Flavinha era uma menina triste. Tinha cinco anos e possuía o dom inusitado de dar vida aos bichinhos que desenhava. Morava na suíte de um apartamento de luxo na zona sul do Rio de Janeiro. Vivia trancada, proibida de sair. Sua mãe veio a descobrir o seu talento nato quando, um dia, ao adentrar em seu quarto, se deparou com um gatinho que Flavinha tentava esconder sob o cobertor: “Mas como é isso? Por onde entrou esse gato, se eu e seu pai sempre trancamos sua porta e colocamos cadeado em sua janela?” A menina, chorosa, disse que tinha desenhado aquele gato por se sentir muito sozinha. Sua mãe ficou perplexa com a explicação da menina e levou o gatinho até o pátio e o soltou perto do playground, sem o síndico ver, pois era proibida a presença de animais no prédio.
Um belo dia, quando sua mãe levava a comida, tomou um susto grande com a quantidade de borboletas coloridas que voavam de um canto para outro e a mãe, novamente assustada, perguntou por onde tinha entrado tantas borboletas. Flavinha, inocentemente, falou que “elas saíram do meu desenho pra brincar comigo”. A mãe então abriu a janela e com uma vassoura enxotou todas as borboletas. Colocou novamente o cadeado, porém achou tudo muito estranho e contou para o marido que, incrédulo, resolveu indagar a filha, que confirmou tudo.
Foi aí que ele pediu para a menina desenhar uma formiga, para ver o que aconteceria. A formiga ganhou vida e começo a deslizar sobre o caderno. Ele, boquiaberto, não acreditava no que estava vendo e chamou a mulher, mostrando o feito.
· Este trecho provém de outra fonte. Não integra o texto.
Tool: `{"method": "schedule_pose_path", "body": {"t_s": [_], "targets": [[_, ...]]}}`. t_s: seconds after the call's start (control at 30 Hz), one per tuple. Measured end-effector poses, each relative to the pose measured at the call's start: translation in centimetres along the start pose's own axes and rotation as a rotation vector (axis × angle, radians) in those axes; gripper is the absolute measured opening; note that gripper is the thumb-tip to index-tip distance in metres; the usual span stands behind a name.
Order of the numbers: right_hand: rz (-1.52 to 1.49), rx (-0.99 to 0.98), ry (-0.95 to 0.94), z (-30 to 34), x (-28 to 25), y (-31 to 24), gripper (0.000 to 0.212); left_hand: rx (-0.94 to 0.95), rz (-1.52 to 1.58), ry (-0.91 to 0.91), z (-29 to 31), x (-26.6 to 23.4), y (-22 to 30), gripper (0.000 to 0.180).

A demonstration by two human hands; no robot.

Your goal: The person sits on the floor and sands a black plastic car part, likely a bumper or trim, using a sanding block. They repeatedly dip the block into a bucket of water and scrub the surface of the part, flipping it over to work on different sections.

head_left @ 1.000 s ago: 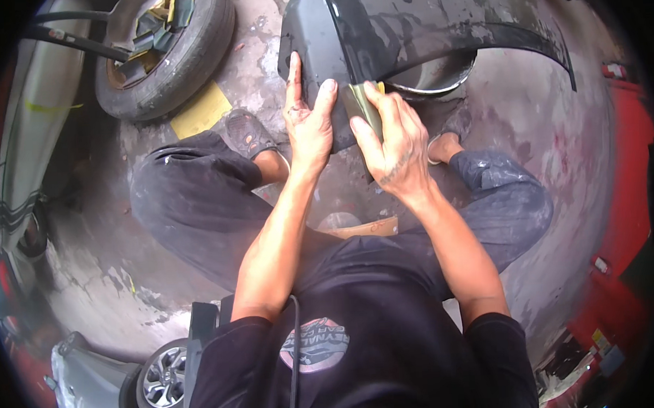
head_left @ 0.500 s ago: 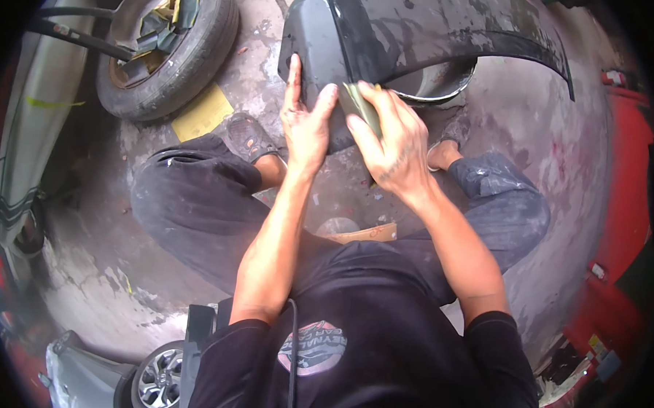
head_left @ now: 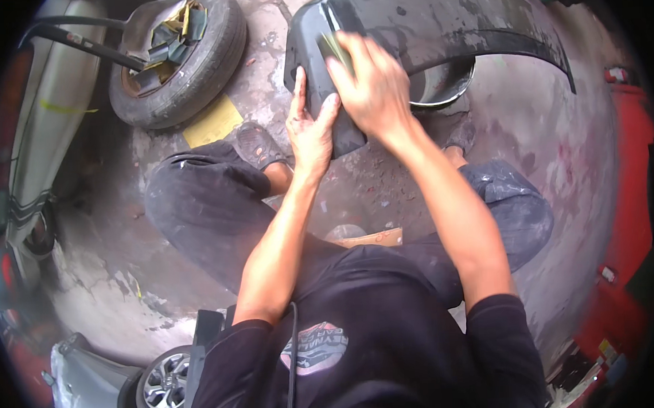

Os dois ficaram atarantados com o que chamaram de ‘milagre’ realizado por sua filha. A mãe, muito nervosa, achou que deveriam levar a menina ao médico ou à igreja: “Já pensou se ela começa desenhar elefante, cobras, jacaré…?” O pai não concordou. Queria era aproveitar o dom que a filha tinha.
O pai era um empresário do ramo de corretagem e a partir daquele dia, ele muito ganancioso, teve uma ideia e achou que a filha poderia dar vida a outras coisas ou objetos, por exemplo: dinheiro. Trouxe uma nota de cem dólares e pediu para Flavinha desenhar em todas as folhas do seu caderno, uma porção de notas daquela. Tudo em vão. Os desenhos das notas ficaram ali, inertes. O homem, muito aborrecido, pegou o caderno e os lápis de cor da menina, dizendo que ela estava proibida de fazer qualquer outro desenho e, como castigo, rasgou todas as folhas e quebrou os lápis, únicas peças que faziam companhia a Flávia. Dessa vez ela chorou de soluçar. Só parou quando viu que o pai havia deixado cair um lápis de cor azul e um pedaço de folha, que após o homem ter rasgado todo o caderno, caíra embaixo de sua cama.
Sem muito espaço para sua criatividade, Flavinha pegou o pedaço de papel e desenhou um pinto azul. A partir daquele dia, toda vez que sua mãe entrava no seu quarto, com o almoço ou o jantar, ela escondia o pintinho em seu guarda-roupa e pedia para ele ficar calado. Que não desse um pio.
Flavinha era uma menina muito só, começou a achar que aquela superproteção dos pais não era amor, mas um sentimento egoísta de possessão. Quando ia para a escola, era proibida por eles de brincar com seus dois melhores amiguinhos: Clarice e Eduardo, que segundo seus pais, eram de classe social diferente da sua, o que Flavinha nunca chegou a entender. Olhava sempre através do vidro de sua janela as outras crianças brincando no playground e morria de inveja. Era proibida desses momentos lúdicos.
O tempo foi passando e seu pintinho azul, que ela resolvera chamar de Vitingo, nome surgido também de sua imaginação, cresceu e criou enormes asas. Sentia necessidade de voar, mas não podia dentro daquele quarto fechado.
Certa feita, quando a mãe da menina foi levar a comida, ao sair do quarto, esqueceu a chave do cadeado da janela em cima da cama. Flavinha, chamou Vitingo, abriu os vidros e montou em seu dorso. O pinto azul saltou num voo esplêndido rumo ao azul do céu e ali ficaram diluídos para sempre na imensidão.